> _What to do_
Lines of the records that hold the word "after" are to be counted; give the number and nothing more.

━━━

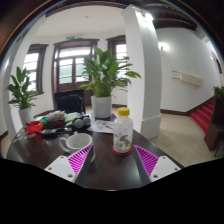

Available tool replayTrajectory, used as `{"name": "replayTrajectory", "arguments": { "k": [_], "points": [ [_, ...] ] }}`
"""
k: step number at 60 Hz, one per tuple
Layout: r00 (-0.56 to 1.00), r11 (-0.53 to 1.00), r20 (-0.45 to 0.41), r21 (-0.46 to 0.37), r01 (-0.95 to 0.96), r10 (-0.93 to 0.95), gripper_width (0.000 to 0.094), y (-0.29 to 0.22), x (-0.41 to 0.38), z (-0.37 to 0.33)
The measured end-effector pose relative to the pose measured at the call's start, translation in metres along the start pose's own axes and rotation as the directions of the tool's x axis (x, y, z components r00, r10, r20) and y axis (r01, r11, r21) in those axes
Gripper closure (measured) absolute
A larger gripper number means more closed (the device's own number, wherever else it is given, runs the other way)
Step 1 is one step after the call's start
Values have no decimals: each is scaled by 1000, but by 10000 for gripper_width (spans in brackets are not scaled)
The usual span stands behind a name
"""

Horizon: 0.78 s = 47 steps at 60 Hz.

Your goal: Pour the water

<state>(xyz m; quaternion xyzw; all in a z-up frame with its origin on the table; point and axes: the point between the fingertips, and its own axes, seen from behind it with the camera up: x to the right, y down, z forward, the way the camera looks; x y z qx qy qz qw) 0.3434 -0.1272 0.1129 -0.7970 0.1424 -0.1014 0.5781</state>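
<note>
Between the open claw [112, 163] fingers, bottle [122, 132], label unreadable.

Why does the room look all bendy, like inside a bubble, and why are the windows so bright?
In the gripper view, the wide-angle lens bends straight things: the white pillar curves and the dark table bulges. Also in the gripper view, daylight glares through the windows, washing them pale. The bottle just ahead of the open gripper is clear enough to make out, but its label is too small to read.
</note>
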Motion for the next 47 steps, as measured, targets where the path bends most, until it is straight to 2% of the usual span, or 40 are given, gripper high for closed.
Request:
{"name": "replayTrajectory", "arguments": {
  "k": [21, 32, 47],
  "points": [
    [977, 999, 211, 35, 22, -29, 133, -33, -97, -103],
    [969, 998, 241, 40, 49, -57, 138, -31, -120, -124],
    [974, 998, 216, 23, 65, -68, 138, -26, -127, -128]
  ]
}}
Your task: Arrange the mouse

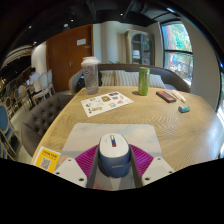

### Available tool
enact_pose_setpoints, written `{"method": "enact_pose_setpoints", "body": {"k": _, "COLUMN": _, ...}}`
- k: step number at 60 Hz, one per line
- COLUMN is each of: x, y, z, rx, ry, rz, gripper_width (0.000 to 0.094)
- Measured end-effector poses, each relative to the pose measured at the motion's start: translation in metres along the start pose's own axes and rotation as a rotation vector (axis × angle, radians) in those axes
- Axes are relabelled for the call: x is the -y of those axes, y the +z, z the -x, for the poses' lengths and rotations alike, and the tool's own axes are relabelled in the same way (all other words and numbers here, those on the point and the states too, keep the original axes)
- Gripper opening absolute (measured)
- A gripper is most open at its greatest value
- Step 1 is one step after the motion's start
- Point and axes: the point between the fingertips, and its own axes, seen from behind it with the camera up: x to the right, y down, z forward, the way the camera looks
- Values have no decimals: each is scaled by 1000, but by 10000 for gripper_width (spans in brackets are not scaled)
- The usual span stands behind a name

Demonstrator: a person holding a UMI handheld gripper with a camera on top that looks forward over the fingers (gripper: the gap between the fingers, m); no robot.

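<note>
A white and grey-blue mouse [113, 153] sits between my two fingers, its white nose pointing ahead over the wooden table [150, 125]. The magenta pads [88, 158] press on both of its sides. My gripper [113, 160] is shut on the mouse, over the table's near edge. I cannot tell whether the mouse's underside touches the table.
Beyond the fingers lie a printed paper sheet [106, 102], a clear lidded cup [90, 75], a green can [143, 81], a pink flat item [166, 96] and a small teal item [183, 107]. A yellow card [47, 158] lies near the left finger. Chairs [30, 115] stand at left.
</note>
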Motion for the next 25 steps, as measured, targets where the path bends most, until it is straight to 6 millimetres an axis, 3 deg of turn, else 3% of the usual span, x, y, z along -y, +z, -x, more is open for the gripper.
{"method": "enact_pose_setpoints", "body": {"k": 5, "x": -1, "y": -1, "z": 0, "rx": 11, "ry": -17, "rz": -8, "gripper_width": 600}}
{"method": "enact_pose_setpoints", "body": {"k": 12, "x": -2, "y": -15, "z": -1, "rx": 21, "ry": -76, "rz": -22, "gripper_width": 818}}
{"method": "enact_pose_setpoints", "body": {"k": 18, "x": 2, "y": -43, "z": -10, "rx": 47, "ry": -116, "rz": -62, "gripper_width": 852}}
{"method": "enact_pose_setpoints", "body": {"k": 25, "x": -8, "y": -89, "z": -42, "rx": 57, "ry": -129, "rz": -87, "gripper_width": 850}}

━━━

> _Solution to this problem_
2